• [What is expected] Take the lines below beginning at the line that has "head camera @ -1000" and stopping after the line that has "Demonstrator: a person", and print them exactly as they are, with no other lines.

◆ ◆ ◆

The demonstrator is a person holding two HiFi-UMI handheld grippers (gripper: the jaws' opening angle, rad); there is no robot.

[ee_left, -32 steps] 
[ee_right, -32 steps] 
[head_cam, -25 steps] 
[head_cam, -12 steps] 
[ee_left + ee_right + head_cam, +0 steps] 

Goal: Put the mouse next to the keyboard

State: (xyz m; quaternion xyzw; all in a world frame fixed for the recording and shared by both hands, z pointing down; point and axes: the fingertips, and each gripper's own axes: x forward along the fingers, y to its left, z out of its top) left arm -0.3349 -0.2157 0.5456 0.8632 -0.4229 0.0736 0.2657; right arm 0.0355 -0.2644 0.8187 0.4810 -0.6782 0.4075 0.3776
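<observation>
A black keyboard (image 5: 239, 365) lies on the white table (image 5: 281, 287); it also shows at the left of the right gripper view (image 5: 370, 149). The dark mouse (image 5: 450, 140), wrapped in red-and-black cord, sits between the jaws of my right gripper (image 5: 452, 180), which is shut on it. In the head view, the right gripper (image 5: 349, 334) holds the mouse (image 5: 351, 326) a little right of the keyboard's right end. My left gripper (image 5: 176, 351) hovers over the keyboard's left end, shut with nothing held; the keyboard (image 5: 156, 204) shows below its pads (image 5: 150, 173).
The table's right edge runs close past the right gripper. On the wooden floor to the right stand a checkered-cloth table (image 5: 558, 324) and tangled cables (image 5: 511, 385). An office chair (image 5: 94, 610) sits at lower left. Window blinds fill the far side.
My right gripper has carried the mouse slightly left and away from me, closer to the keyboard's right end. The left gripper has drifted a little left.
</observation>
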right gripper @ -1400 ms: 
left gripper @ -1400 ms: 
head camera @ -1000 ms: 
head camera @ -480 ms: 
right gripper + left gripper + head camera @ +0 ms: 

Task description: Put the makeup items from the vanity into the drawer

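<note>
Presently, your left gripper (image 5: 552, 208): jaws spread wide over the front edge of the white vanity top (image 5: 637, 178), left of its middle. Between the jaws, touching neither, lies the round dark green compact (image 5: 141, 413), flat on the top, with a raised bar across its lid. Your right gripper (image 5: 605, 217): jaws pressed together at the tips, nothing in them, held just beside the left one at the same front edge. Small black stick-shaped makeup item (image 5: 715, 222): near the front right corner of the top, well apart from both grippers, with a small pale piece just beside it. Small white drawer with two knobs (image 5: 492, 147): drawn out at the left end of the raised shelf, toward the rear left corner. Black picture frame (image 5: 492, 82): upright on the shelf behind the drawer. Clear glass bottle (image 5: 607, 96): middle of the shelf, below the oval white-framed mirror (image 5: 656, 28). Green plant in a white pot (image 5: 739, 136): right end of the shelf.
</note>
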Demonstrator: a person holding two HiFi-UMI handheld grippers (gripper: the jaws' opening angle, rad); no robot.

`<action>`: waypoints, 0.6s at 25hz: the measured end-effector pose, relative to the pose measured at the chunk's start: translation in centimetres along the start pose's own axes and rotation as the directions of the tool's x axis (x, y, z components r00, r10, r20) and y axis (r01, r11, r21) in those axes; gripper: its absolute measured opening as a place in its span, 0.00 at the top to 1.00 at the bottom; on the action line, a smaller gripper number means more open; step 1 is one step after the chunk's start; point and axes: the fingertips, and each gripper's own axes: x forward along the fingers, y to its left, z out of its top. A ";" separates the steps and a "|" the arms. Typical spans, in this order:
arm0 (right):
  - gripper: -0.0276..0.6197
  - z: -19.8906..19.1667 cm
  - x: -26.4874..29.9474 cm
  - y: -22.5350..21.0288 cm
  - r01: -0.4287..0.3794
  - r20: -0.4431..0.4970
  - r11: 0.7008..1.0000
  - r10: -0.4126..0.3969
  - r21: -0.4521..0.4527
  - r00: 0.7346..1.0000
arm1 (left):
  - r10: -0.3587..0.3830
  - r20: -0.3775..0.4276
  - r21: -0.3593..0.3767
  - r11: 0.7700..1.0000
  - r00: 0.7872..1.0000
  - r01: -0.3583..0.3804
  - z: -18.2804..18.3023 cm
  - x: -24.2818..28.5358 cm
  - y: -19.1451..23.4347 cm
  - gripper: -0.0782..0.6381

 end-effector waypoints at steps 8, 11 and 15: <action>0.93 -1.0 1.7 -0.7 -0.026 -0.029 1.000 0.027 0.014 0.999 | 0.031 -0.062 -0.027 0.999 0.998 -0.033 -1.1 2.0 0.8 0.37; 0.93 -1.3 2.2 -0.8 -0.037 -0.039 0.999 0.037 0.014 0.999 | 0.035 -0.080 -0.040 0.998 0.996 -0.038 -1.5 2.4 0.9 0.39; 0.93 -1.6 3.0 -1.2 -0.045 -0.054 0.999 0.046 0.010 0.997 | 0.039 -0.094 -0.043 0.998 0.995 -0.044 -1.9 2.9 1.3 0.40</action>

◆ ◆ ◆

• [Solved exercise]
head camera @ -1000 ms: 
head camera @ -480 ms: 
right gripper + left gripper + head camera @ +0 ms: 

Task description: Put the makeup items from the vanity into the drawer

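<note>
Presently, your left gripper (image 5: 552, 208): jaws spread wide over the front edge of the white vanity top (image 5: 637, 178), left of its middle. Between the jaws, touching neither, lies the round dark green compact (image 5: 141, 413), flat on the top, with a raised bar across its lid. Your right gripper (image 5: 605, 217): jaws pressed together at the tips, nothing in them, held just beside the left one at the same front edge. Small black stick-shaped makeup item (image 5: 715, 222): near the front right corner of the top, well apart from both grippers, with a small pale piece just beside it. Small white drawer with two knobs (image 5: 492, 147): drawn out at the left end of the raised shelf, toward the rear left corner. Black picture frame (image 5: 492, 82): upright on the shelf behind the drawer. Clear glass bottle (image 5: 607, 96): middle of the shelf, below the oval white-framed mirror (image 5: 656, 28). Green plant in a white pot (image 5: 739, 136): right end of the shelf.
</note>
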Demonstrator: a person holding two HiFi-UMI handheld grippers (gripper: the jaws' opening angle, rad); no robot.

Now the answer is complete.